Sentimetre is building a multilingual sentiment analysis engine, using big data and predictive analytics to optimize investment research and portfolio construction. Our specialty is developing models for aggregating trade signals from unstructured data sets. Our models are targeted towards generating alpha from financial statements, regulatory announcements, news articles and Twitter.

Equity and derivative traders are increasingly seeking out ‘alternative data’ and novel tradingsignals, to gain an edge in an automated market where participants are getting symmetrical access to structured data. Investors are looking for unique alpha that is uncorrelated to traditional stock selection factors and resilient enough to develop a trading strategy around. The current NLP market deploys VADER and linear classifier models that were perfected on English and English lexicon but cannot be extended to other low-resource languages. Sentimetre has developed a language agnostic, deep learning model that can be applied across multiple languages.

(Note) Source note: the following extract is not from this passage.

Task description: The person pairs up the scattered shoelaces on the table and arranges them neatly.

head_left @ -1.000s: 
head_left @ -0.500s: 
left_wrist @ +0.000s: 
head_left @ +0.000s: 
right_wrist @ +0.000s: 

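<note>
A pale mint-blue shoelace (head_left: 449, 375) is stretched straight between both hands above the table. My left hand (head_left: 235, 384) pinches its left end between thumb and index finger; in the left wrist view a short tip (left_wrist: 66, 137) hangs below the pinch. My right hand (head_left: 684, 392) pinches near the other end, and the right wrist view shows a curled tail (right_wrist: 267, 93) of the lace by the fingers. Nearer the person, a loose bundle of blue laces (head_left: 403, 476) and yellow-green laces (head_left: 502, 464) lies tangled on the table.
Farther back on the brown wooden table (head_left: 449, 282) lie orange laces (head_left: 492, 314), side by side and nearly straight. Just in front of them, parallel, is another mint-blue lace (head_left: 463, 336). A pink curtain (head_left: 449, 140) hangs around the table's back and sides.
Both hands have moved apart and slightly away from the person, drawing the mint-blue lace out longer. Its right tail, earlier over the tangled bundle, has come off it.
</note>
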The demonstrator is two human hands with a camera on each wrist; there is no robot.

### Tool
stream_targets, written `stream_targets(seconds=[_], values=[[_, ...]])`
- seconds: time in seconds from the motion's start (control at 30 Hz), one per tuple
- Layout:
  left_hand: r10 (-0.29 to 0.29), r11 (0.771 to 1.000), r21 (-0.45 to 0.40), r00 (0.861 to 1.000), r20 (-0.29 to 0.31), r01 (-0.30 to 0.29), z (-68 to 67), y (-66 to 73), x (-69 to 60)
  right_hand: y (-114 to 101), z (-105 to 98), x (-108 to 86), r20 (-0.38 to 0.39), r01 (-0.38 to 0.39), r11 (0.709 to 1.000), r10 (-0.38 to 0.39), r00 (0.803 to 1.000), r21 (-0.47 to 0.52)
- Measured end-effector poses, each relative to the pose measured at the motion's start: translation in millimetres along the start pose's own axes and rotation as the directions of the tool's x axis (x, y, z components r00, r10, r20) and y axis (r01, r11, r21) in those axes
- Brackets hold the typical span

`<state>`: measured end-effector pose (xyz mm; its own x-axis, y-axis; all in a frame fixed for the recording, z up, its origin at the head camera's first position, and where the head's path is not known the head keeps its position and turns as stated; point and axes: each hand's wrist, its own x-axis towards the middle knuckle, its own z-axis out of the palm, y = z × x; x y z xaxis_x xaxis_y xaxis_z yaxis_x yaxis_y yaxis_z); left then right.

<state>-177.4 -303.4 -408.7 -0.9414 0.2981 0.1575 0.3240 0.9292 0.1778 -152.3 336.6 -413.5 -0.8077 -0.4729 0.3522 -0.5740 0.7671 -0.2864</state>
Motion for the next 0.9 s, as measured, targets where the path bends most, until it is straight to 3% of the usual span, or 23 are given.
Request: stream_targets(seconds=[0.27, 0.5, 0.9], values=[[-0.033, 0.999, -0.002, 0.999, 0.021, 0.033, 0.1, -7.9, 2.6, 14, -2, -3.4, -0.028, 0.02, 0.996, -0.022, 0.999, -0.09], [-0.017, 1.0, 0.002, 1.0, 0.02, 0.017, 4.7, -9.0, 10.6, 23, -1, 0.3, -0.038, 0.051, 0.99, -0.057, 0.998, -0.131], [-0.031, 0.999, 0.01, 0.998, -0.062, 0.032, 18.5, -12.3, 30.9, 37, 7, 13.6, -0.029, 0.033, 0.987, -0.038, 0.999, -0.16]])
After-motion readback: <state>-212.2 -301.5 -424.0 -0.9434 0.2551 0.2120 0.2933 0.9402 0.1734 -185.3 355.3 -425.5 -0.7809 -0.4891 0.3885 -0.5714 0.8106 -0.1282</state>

Our primary asset class is equities, and using the predictions on underlying equities to predict stock indexes. Our asset universe is currentlly limited to our access to data but the basic concepts are easily expandable to other assets.

Application of artificial intelligence to finance suffers from:

  1. Labelled data are unavailable.
  2. Clean, up-to-date reference financial data is expensive.
  3. Data sets are available in high-resource languages like English but not in low-resource languages e.g. CoFiF corpus in French

Sentimetre’s proof-of-concept was built on tthe following datasets:

  1. Reuters dataset 1 2017-2020 : ( 86.297 news articles
  2. Reuters dataset 2 2007-2016 : ( 150,802 news articles
  3. 10Q quartely financial statements 1993 -2020 EDGAR: Proved to be too noisy
  4. 8K financial statements 1993 -2020 EDGAR: Proved to be too noisy

Models tested:

  1. NTLK VADER Sentiment Analyzer
  2. Linear Classifier
  3. Sentimetre Model 1
  4. Sentimetre Model 2

Model variations:

  1. Tokenizers: spaCy, SentencePiece, BPE
  2. Headlines vs headlines plus articles text vs articles text


We use a long-short equally-weighted portfolio backtest for all our models. Other papers are tended to use the top 10 long predictions and top 10 short predictions to build a portfolio but we prefer to include all predictions in our portfolio , may consequently lead to underperformance. We assume that we are able to buy at market open and liquidate at market close. We don’t take into account transaction costs and slippage as we did not have the adequate resources.

  1. Use of options/derivatives

  2. Self-financing portfolios

  3. Leverage

  4. Optimal sizing of trades: all positiona are the same size

  5. Transaction costs

  6. Slippage

Proof-of-Concept 1: Reuters dataset 1 2017-2020

Data is segmented into training data (2017-2018) and test data (2019-2020). Preprocessing of the text data for text normalization, stemming, lemmatization and extraction of stop words.

Model accuracy on the validation dataset:

  1. NTLK VADER Sentiment Analyzer - N/A
  2. Linear Classifier - 53%
  3. Sentimetre Model 1 - 53%
  4. Sentimetre Model 2 - 57%

Prediction accuracy on the test dataset:

  1. NTLK VADER Sentiment Analyzer - 50%
  2. Linear Classifier - 52%
  3. Sentimetre Model 1 - 51%
  4. Sentimetre Model 2 - 55%

Proof-of-Concept 2: Reuters dataset 2 2007-2016; 150,802 articles

Given that this data set was collected by web scraping not a clean dataset, it presented problems when fed into the models and was thus held out as a second test dataset. The best performing model ,Sentimetre Model 2, was used to predict on this dataset and the charts are provided below.

Meta-model Analysis - Model Stacking

Meta-model analysis was carried out to see if the different models predict better on the different feature spaces of the test data set. Model outputs were trained as inputs into gradient boosting models (Catboost, LGBM and ExtraTreesClassifiers).

The CatBoost meta-model accuracy (56%) improved on the best accuarcy score (55%) and went on to outperform the SentiMetre Model 2 ranked by return.

Model Sanity check

Model sanity check was carried out across the different models to compare returns; given that models are picking different news articles, the check was to make sure a lower accuracy model was not picking news articles that led to higher average returns and thus would lead to a situation where lower accuracy models outperform higher accuracy models.